[llvm-dev] RFC: Memcpy inlining in IR

42 views
Skip to first unread message

Amara Emerson via llvm-dev

unread,
Jun 19, 2019, 11:42:35 PM6/19/19
to llvm-dev
Hi all,

For GlobalISel, we’re exploring options for implementing inlining optimizations for memcpy and friends. However, looking around the existing implementation, I don’t see anything that would particularly be problematic for us to do it at the IR level.

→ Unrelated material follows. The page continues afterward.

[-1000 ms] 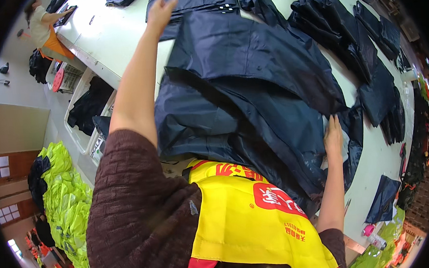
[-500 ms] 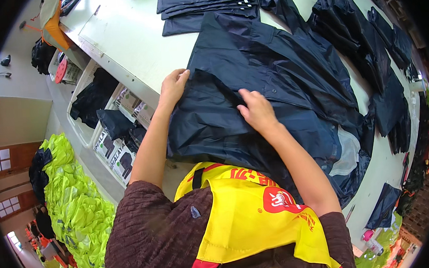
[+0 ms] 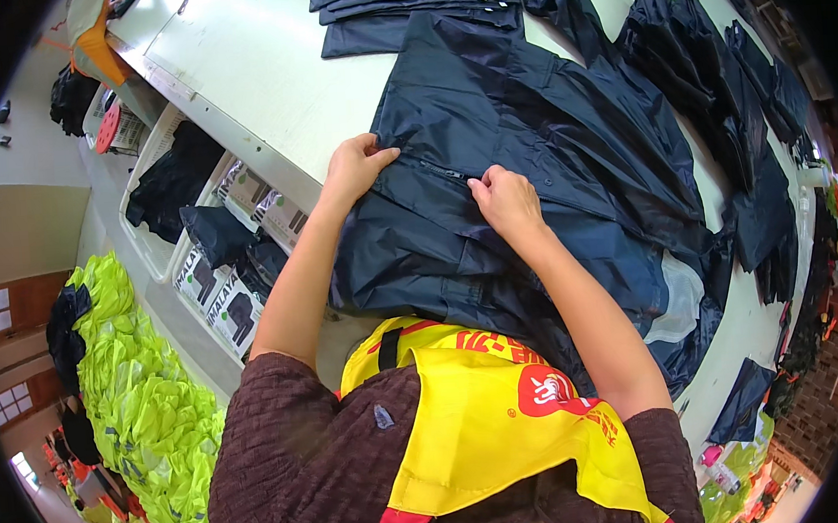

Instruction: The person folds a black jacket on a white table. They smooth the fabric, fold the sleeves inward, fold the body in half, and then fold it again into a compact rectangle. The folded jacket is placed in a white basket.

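Note:
A navy blue jacket with a glossy surface lies spread over the table, its near part hanging toward my yellow apron. My left hand pinches the jacket at its left edge, thumb against the fingers. To the right of it, my right hand is closed, with thumb and fingertips gripping the fabric of the same jacket. Between the two hands runs a seam with a short zip-like strip. A small round snap shows just right of my right hand. White mesh lining peeks out at the jacket's lower right.
Folded navy garments are stacked at the far side of the white table. More dark garments lie at right. Left of the table edge stand white crates holding dark cloth and printed packages, and a neon yellow garment heap.
The dark flap that stood raised between my hands now lies flatter, and the zip-like strip shows. Both hands have closed more tightly on the cloth. The whole view has shifted slightly.

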Available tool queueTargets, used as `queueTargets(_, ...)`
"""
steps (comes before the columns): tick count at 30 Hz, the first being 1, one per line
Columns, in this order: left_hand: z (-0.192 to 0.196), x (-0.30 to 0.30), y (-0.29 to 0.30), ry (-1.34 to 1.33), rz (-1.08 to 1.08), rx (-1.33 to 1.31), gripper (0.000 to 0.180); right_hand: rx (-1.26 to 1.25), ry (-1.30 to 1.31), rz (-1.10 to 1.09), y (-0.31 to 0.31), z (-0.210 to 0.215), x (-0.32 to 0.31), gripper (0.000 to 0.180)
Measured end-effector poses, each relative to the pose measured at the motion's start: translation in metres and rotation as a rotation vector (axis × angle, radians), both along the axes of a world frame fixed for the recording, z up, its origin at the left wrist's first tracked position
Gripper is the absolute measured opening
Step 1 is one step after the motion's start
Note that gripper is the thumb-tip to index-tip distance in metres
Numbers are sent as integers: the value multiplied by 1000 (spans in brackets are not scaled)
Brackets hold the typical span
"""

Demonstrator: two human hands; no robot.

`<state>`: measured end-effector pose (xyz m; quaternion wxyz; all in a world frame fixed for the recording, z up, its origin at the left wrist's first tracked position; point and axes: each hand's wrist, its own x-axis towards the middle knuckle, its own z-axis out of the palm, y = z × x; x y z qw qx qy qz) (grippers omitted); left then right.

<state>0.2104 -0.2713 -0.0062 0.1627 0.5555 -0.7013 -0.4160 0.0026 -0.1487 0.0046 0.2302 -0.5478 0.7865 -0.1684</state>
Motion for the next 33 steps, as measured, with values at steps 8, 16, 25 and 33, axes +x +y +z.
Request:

The existing TLI hooks to specify how certain memcpy calls should be lowered doesn’t have anything too SelectionDAG specific, and an IR lowering pass could be shared in future between SDAG and GISel. Does anyone see issues with this?

Thanks,
Amara
_______________________________________________
LLVM Developers mailing list
llvm...@lists.llvm.org
https://lists.llvm.org/cgi-bin/mailman/listinfo/llvm-dev

Roman Lebedev via llvm-dev

unread,
Jun 20, 2019, 3:05:29 AM6/20/19
to Amara Emerson, llvm-dev
On Thu, Jun 20, 2019 at 6:42 AM Amara Emerson via llvm-dev
<llvm...@lists.llvm.org> wrote:
>
> Hi all,
>
> For GlobalISel, we’re exploring options for implementing inlining optimizations for memcpy and friends. However, looking around the existing implementation, I don’t see anything that would particularly be problematic for us to do it at the IR level.
>
> The existing TLI hooks to specify how certain memcpy calls should be lowered doesn’t have anything too SelectionDAG specific, and an IR lowering pass could be shared in future between SDAG and GISel. Does anyone see issues with this?
Sounds similar to https://reviews.llvm.org/D60318
It should be done *really* late in the middle-end pipeline though.

> Thanks,
> Amara
Roman.

Sjoerd Meijer via llvm-dev

unread,
Jun 20, 2019, 6:22:34 AM6/20/19
to Amara Emerson, Roman Lebedev, llvm-dev
Looks like there are a lot of opinions where memcpy expansion/inlining needs to happen: (late) IR, or if it is a backend problem, see also for example https://reviews.llvm.org/D35035. Complicating factor here is that efficient memcpy lowering is crucial for performance and code-size (and they occur a lot).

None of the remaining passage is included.